Cuando la procesión llegó a la cima de la colina desde la cual se divisa

Jerusalén, observó el esplendor y la magnificencia de la ciudad.

La vasta multitud apaciguó sus clamores, fascinada por la repentina

visión de la belleza que contemplaron. Todos los ojos se volvieron hacia el

Salvador, esperando ver en su rostro la admiración que ellos mismos sentían.

Jesús se detuvo y una nube de tristeza cubrió su faz, mientras la

multitud asombrada lo veía irrumpir en llanto.

Los que rodeaban al Salvador no podían entender su dolor; lloraba por

la ciudad condenada a la destrucción.

Jerusalén había sido la niña de sus ojos y su corazón estaba lleno de

angustia al comprender que pronto quedaría desolada.

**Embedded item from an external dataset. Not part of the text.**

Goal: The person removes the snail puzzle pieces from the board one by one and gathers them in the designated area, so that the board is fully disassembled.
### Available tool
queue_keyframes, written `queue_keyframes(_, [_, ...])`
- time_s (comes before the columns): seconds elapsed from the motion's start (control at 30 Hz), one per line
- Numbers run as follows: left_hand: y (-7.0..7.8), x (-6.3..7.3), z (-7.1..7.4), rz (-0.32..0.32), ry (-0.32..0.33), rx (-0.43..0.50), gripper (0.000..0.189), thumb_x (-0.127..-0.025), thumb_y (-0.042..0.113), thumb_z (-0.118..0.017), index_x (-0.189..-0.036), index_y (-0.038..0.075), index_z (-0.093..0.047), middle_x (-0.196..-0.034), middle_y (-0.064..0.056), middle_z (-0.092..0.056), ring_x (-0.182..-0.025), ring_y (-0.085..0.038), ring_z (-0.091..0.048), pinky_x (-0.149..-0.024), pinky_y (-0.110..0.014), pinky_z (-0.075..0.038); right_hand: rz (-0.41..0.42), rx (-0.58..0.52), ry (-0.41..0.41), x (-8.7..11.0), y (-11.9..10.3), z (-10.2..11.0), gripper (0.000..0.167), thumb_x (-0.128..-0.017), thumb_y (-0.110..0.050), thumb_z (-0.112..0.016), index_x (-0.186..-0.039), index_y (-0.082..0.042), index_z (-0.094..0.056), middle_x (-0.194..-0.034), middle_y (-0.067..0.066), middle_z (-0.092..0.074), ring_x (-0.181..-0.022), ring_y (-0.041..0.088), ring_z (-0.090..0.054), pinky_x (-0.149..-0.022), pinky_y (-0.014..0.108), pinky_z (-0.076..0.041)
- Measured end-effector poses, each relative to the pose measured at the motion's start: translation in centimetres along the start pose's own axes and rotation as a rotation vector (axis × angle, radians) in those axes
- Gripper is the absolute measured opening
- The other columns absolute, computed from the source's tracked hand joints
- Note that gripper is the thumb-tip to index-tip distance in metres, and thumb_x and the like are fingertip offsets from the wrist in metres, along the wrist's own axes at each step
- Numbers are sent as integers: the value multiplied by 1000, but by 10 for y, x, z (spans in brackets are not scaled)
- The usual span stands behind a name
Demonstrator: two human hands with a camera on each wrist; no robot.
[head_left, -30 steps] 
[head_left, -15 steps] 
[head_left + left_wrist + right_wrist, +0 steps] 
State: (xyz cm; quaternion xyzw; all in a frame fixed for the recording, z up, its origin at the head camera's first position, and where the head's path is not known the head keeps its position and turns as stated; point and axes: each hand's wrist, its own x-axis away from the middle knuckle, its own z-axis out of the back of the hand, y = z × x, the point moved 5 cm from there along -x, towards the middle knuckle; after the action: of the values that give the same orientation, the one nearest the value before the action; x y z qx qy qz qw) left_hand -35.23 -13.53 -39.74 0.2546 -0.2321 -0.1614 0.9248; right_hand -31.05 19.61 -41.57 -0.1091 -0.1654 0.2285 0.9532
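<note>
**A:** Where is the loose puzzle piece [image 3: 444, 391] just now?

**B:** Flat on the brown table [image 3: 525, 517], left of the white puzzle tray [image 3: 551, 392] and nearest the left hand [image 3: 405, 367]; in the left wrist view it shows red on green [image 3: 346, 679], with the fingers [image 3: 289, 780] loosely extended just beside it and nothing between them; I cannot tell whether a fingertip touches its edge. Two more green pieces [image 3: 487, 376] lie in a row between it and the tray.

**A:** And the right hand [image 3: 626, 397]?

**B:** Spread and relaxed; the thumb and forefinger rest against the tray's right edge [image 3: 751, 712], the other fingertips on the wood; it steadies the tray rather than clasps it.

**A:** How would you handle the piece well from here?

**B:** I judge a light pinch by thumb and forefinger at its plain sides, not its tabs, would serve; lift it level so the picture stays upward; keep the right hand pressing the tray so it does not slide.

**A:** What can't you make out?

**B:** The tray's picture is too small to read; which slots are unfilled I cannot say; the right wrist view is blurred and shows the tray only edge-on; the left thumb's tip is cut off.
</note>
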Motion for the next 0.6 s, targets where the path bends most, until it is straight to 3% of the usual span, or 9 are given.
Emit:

Si sus habitantes hubiesen aceptado las enseñanzas de Cristo y lo

hubiesen recibido como Salvador, Jerusalén habría "permanecido para

siempre".

Habría llegado a ser la reina de los reinos, libre con la fuerza de su

poder, concedido por Dios.

No se hubiesen visto entonces soldados armados guardando sus

puertas, ni ninguna bandera romana flameando sobre sus muros.

Desde Jerusalén, la paloma de la paz hubiera salido hacia todas las

naciones. Esta ciudad podría haber sido la gloria culminante del mundo.